I don't know of a HDMI-to-USB converter, but I've seen many USB-to-HDMI converters. On newegg, they tend to run $80-100.

0
5

You most definitely certainly absolutely can not watch video from your PC this way.

What you have here is likely a management cable for a TV or something. TVs these days have their own firmware that needs updated from time to time, as well as calibration and what not. If they didn't feel like putting a USB or serial jack on the TV for this purpose, they probably just hooked it up to the same plug as the HDMI. The TV would detect then if it were attached via USB or HDMI and act appropriately.

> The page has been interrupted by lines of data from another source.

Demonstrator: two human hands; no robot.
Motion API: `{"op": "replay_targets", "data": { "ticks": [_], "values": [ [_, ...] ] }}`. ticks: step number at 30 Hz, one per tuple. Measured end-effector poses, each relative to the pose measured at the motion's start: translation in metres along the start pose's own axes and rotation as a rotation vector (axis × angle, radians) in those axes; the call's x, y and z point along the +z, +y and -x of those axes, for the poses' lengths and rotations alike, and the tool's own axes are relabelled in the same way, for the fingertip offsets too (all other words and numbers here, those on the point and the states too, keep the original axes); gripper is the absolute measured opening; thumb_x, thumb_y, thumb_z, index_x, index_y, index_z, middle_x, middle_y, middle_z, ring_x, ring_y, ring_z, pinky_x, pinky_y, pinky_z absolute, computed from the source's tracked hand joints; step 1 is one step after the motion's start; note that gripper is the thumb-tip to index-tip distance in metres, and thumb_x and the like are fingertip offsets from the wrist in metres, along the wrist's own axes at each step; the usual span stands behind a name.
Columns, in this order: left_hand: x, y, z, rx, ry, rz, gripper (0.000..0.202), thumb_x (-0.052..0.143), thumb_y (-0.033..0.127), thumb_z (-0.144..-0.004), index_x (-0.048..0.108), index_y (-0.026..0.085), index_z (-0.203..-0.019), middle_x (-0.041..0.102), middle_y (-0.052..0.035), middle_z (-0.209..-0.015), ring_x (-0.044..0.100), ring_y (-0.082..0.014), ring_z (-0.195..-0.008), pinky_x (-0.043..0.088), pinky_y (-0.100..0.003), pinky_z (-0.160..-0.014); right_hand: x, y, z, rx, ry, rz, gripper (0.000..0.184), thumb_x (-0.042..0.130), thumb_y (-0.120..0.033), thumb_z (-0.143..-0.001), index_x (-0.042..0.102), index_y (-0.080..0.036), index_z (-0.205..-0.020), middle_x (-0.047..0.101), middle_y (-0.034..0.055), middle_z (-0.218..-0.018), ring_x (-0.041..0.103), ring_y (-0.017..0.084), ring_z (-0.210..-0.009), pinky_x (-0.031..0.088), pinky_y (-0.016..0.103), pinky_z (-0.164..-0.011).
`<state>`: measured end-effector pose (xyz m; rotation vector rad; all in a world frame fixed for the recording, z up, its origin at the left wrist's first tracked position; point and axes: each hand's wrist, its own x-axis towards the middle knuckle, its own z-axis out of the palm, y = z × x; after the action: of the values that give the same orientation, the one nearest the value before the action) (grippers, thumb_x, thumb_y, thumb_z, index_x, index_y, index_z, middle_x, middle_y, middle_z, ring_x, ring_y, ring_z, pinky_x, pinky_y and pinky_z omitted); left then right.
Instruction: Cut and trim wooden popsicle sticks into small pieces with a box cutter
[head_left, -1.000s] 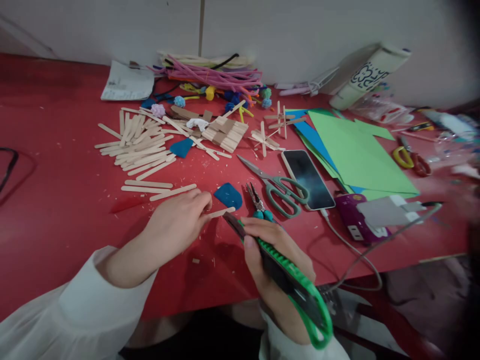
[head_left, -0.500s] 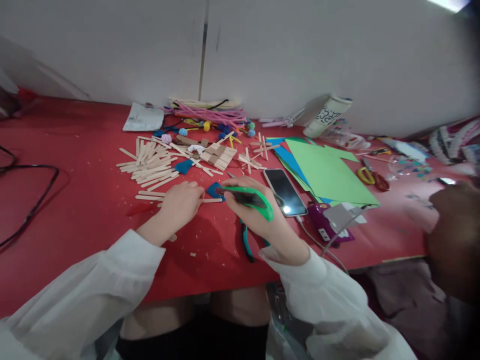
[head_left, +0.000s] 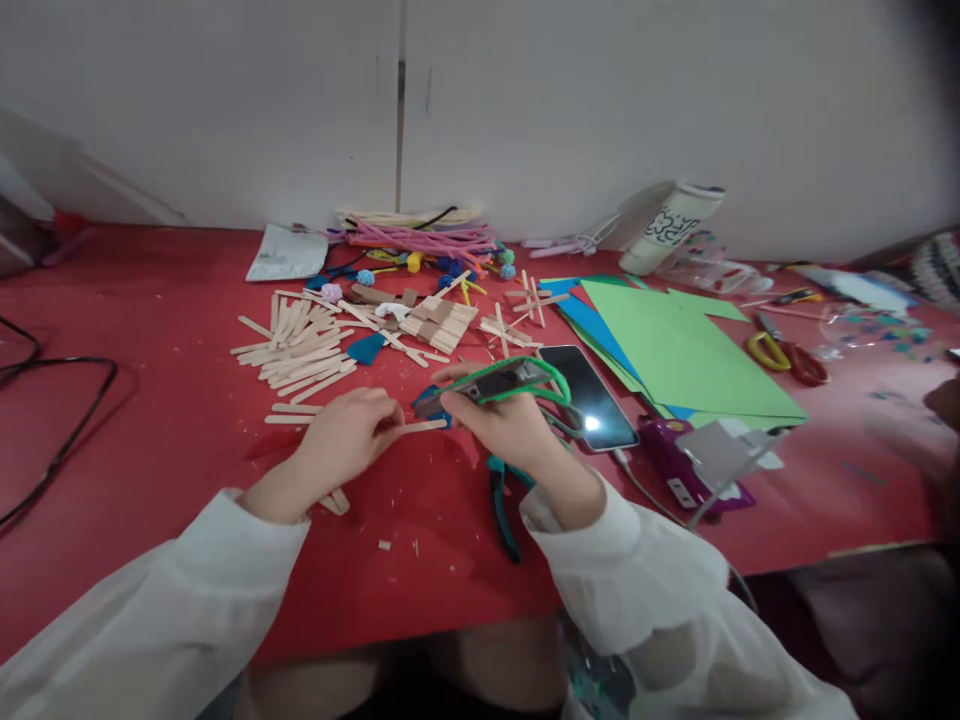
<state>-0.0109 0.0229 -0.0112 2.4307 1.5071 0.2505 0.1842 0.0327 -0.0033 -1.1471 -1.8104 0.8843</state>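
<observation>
My left hand [head_left: 346, 432] is closed in a pinch on a wooden craft stick [head_left: 426, 427], whose free end points right. In my right hand [head_left: 504, 428] is a green and grey hand tool [head_left: 510, 378], with its dark front end just above the stick's end. I cannot make out its exact kind or whether it touches the stick. A blue piece [head_left: 430, 398] lies partly hidden behind the tool's front end. Under my left wrist, more sticks [head_left: 335, 501] poke out. Teal-handled pliers [head_left: 504, 508] lie on the table below my right hand.
A pile of craft sticks [head_left: 296, 345] and pipe cleaners [head_left: 420, 238] lie beyond my hands. To the right are a phone [head_left: 589, 395], coloured paper [head_left: 675, 350], scissors [head_left: 786, 358], a purple item [head_left: 667, 450] with a cable, and a tumbler [head_left: 671, 228]. A black cable [head_left: 97, 400] lies left.
The tool in my right hand has turned, its front end now lower and nearer the stick. My left hand still pinches the stick. The camera view has shifted slightly.
</observation>
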Motion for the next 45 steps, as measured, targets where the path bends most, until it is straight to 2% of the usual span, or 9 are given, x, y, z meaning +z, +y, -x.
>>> {"op": "replay_targets", "data": {
  "ticks": [4, 9, 12, 15, 18, 28, 34, 45],
  "values": [
    [0.005, 0.002, 0.0, -0.03, 0.005, 0.046, 0.014, 0.05, 0.025, -0.085, 0.06, 0.016, -0.079, 0.059, -0.0037, -0.079, 0.054, -0.0173, -0.077, 0.04, -0.027, -0.067, 0.008, -0.008, 0.01, -0.05, -0.026, 0.115, 0.015, 0.05, -0.028, -0.081, 0.06, -0.021, -0.09, 0.068, 0.0032, -0.088, 0.066, 0.015, -0.081, 0.05, 0.027, -0.077],
    [0.01, -0.001, 0.001, -0.082, 0.012, 0.158, 0.014, 0.051, 0.024, -0.085, 0.062, 0.015, -0.081, 0.058, -0.0038, -0.08, 0.055, -0.0179, -0.08, 0.041, -0.028, -0.069, 0.017, -0.007, 0.014, -0.015, -0.025, 0.188, 0.012, 0.056, -0.019, -0.074, 0.053, -0.022, -0.086, 0.063, -0.0033, -0.068, 0.059, 0.009, -0.056, 0.047, 0.019, -0.056],
    [0.011, -0.003, 0.001, -0.084, 0.034, 0.2, 0.017, 0.049, 0.025, -0.086, 0.064, 0.017, -0.087, 0.059, -0.0034, -0.08, 0.055, -0.018, -0.081, 0.041, -0.029, -0.07, 0.017, -0.001, 0.015, -0.015, -0.107, 0.16, 0.015, 0.053, -0.017, -0.077, 0.051, -0.022, -0.091, 0.065, -0.0021, -0.075, 0.061, 0.01, -0.062, 0.048, 0.02, -0.059],
    [0.013, -0.005, 0.001, -0.08, 0.066, 0.212, 0.019, 0.048, 0.024, -0.086, 0.066, 0.018, -0.087, 0.059, -0.0032, -0.08, 0.055, -0.0174, -0.079, 0.04, -0.029, -0.069, 0.015, 0.002, 0.016, -0.033, -0.108, 0.147, 0.017, 0.052, -0.018, -0.079, 0.053, -0.022, -0.095, 0.067, -0.0003, -0.084, 0.064, 0.011, -0.07, 0.05, 0.021, -0.064],
    [0.015, -0.007, 0.001, -0.067, 0.084, 0.229, 0.019, 0.048, 0.024, -0.086, 0.066, 0.017, -0.085, 0.059, -0.0029, -0.08, 0.055, -0.017, -0.079, 0.041, -0.029, -0.069, 0.013, 0.001, 0.017, -0.042, -0.085, 0.197, 0.015, 0.053, -0.018, -0.078, 0.055, -0.022, -0.092, 0.067, -0.0004, -0.081, 0.064, 0.012, -0.07, 0.05, 0.021, -0.065],
    [0.017, -0.008, 0.004, -0.058, 0.086, 0.237, 0.021, 0.049, 0.015, -0.083, 0.07, 0.019, -0.087, 0.061, -0.0026, -0.081, 0.057, -0.0158, -0.079, 0.041, -0.026, -0.066, 0.017, 0.006, 0.017, -0.113, -0.131, 0.22, 0.016, 0.051, -0.015, -0.078, 0.055, -0.021, -0.092, 0.065, -0.002, -0.074, 0.063, 0.009, -0.06, 0.049, 0.018, -0.06],
    [0.018, -0.008, 0.003, -0.054, 0.075, 0.195, 0.024, 0.049, 0.015, -0.083, 0.07, 0.021, -0.09, 0.062, -0.0025, -0.083, 0.058, -0.0167, -0.08, 0.042, -0.028, -0.067, 0.021, 0.003, 0.017, -0.165, -0.098, 0.296, 0.015, 0.049, -0.015, -0.076, 0.054, -0.022, -0.089, 0.068, 0.0014, -0.079, 0.067, 0.012, -0.065, 0.052, 0.021, -0.061],
    [0.016, -0.006, 0.003, -0.033, 0.087, 0.156, 0.023, 0.047, 0.016, -0.085, 0.069, 0.022, -0.09, 0.063, -0.0024, -0.084, 0.057, -0.0169, -0.082, 0.042, -0.027, -0.067, 0.021, 0.002, 0.018, -0.14, -0.094, 0.317, 0.015, 0.049, -0.016, -0.077, 0.055, -0.023, -0.089, 0.069, 0.0007, -0.078, 0.067, 0.012, -0.067, 0.052, 0.021, -0.063]
  ]
}}
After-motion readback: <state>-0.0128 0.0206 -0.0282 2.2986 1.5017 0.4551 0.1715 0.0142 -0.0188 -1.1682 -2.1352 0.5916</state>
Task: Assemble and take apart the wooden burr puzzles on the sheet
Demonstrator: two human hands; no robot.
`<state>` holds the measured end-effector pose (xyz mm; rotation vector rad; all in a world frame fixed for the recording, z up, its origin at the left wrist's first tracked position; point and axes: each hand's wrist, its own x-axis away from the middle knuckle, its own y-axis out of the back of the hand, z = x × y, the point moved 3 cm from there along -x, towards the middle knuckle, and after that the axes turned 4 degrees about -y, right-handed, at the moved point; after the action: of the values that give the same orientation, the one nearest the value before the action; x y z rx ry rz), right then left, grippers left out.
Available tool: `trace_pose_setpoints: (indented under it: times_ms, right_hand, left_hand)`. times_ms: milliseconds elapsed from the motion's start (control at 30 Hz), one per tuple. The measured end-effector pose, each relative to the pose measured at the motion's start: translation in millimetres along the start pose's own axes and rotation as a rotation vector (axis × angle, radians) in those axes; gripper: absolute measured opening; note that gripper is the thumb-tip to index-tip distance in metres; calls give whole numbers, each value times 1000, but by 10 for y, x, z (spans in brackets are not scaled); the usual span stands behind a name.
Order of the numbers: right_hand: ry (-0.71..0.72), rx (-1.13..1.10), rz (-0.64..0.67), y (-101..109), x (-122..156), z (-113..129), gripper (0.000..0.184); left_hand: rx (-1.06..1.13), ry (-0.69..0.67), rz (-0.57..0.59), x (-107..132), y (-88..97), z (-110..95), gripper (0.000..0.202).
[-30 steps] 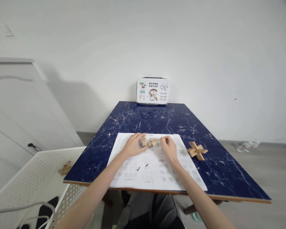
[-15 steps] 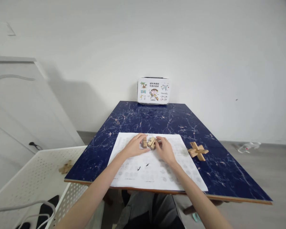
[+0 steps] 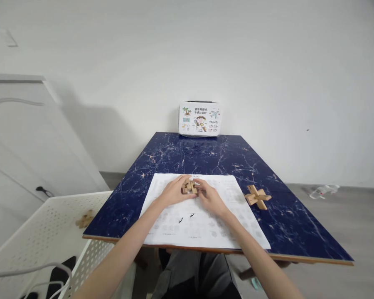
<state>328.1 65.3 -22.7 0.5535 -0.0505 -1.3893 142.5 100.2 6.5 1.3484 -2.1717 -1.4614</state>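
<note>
Plainly: TRAVEL on the case [image 3: 199, 119], blocks [image 3: 191, 187] over the sheet [image 3: 205, 238]

Two Chinese lines also mark the case, at the bench's [image 3: 196, 154] far edge. The blocks, near the sheet's far edge, show crossing bars, no single long axis discernible; pale brown wood. The left hand's [image 3: 173, 192] grip is clamped around them; the right hand [image 3: 212, 200] touches their right side, its grip unclear.
</note>
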Motion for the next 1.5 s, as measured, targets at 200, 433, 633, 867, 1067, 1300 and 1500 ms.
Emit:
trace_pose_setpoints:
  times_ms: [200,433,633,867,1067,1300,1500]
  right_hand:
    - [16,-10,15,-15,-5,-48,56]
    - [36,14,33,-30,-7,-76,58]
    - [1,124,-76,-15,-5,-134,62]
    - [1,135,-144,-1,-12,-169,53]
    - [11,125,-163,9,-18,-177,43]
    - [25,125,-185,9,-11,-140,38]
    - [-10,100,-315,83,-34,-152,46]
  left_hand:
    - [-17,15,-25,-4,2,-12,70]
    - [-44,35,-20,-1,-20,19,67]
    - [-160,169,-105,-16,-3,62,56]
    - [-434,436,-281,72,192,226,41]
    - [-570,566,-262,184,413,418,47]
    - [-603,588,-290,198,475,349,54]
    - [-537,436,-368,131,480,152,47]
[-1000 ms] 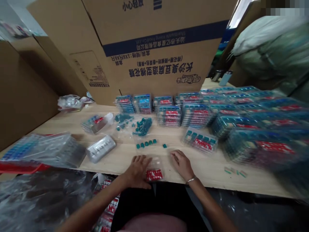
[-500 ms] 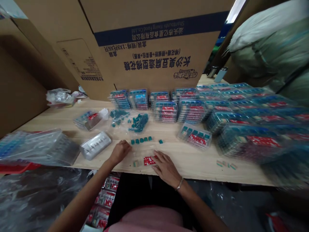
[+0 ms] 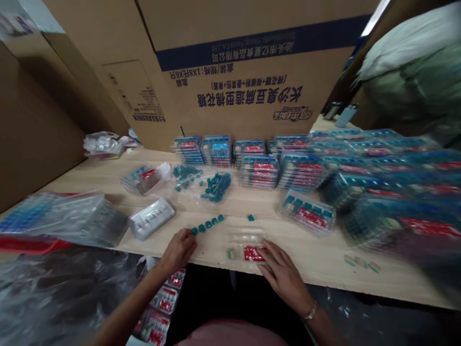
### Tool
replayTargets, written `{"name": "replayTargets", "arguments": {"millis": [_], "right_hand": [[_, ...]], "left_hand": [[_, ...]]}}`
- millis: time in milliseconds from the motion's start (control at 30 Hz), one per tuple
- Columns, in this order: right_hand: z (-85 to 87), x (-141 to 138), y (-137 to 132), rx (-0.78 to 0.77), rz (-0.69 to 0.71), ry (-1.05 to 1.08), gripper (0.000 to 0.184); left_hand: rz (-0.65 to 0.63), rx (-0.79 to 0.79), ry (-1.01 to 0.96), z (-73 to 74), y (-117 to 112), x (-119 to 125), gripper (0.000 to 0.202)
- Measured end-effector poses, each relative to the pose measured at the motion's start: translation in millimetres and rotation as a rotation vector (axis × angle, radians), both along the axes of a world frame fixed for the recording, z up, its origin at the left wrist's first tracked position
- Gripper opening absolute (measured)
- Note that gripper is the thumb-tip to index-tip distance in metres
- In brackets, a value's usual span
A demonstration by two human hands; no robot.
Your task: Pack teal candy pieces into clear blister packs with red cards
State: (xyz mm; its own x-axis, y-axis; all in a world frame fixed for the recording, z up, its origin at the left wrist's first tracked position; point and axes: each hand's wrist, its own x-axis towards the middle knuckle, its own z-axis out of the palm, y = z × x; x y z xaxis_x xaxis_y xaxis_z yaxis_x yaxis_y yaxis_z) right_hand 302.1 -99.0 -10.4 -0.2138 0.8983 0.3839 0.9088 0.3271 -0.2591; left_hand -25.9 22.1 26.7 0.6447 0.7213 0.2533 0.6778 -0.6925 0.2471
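Observation:
My left hand (image 3: 181, 250) has its fingers pinched together at the near end of a slanted row of several small teal cubes (image 3: 208, 224), touching the end cube. My right hand (image 3: 286, 274) grips the right end of a clear plastic tray (image 3: 237, 236), thumb at the near edge and fingers over the top. Inside that tray are a red packet (image 3: 252, 253) and a pale striped piece (image 3: 231, 254); fingers cover part of the packet. One loose teal cube (image 3: 250, 217) lies beyond the tray.
Filled clear trays stand in stacks (image 3: 259, 170) along the back and right. A filled tray (image 3: 308, 211) lies tilted nearby. An open bag of teal cubes (image 3: 218, 186), an upturned stack of trays (image 3: 151, 218) and a large carton (image 3: 237, 81) surround the work spot. Pale pieces (image 3: 362, 263) lie right.
The view has shifted. My right hand has slid the tray to the right and nearer me. The left hand has come nearer me, and the row of teal cubes now slants toward it.

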Motion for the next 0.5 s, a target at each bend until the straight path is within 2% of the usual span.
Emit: {"name": "replayTargets", "arguments": {"millis": [133, 267, 400, 500], "right_hand": [[-6.2, -2.6, 4.3, 0.028, 0.002, -0.007, 0.040], [-7.3, -12.1, 13.7, 0.010, 0.013, 0.006, 0.042], [-3.2, -17.4, 16.2, -0.003, 0.003, 0.022, 0.044], [3.1, -17.8, 13.8, 0.051, 0.009, 0.051, 0.046]], "left_hand": [[0.099, 0.056, -0.022, -1.5, -38.1, -28.7, 0.014], [0.168, 0.148, 0.010, -9.4, -54.7, -36.6, 0.021], [0.107, 0.309, -0.018, -25.5, -55.9, -41.4, 0.008], [0.027, 0.385, -0.042, -33.5, -57.3, -48.9, 0.013]]}}
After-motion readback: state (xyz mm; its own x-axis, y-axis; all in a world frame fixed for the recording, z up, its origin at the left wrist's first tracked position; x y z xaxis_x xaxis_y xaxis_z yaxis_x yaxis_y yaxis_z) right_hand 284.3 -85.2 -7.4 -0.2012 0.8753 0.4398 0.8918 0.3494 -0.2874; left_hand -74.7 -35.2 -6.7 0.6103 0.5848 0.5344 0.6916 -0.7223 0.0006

Either that, or you have a brilliant example of some Chinese plant selling thousands of these cables to people who don't know better.

In any case, what you have is proprietary, and won't work like you are thinking.

0
1

Most likely, this is a DisplayLink cable. That is, a USB-based video card with an HDMI output. Performance for video will not be stellar, but since you already have the cable, you might as well give it a try.

Download DisplayLink drivers here

Note, however, that HDMI does also support the USB protocol, so I suppose it is also possible that this could be a management cable rather than a DisplayLink device.

1
  • I don't have a USB based video card. So, ended up confirming that it's a management cable. Thanks for your answer.
    – Nirmal
    Commented Jan 13, 2011 at 3:36

You must log in to answer this question.

Not the answer you're looking for? Browse other questions tagged .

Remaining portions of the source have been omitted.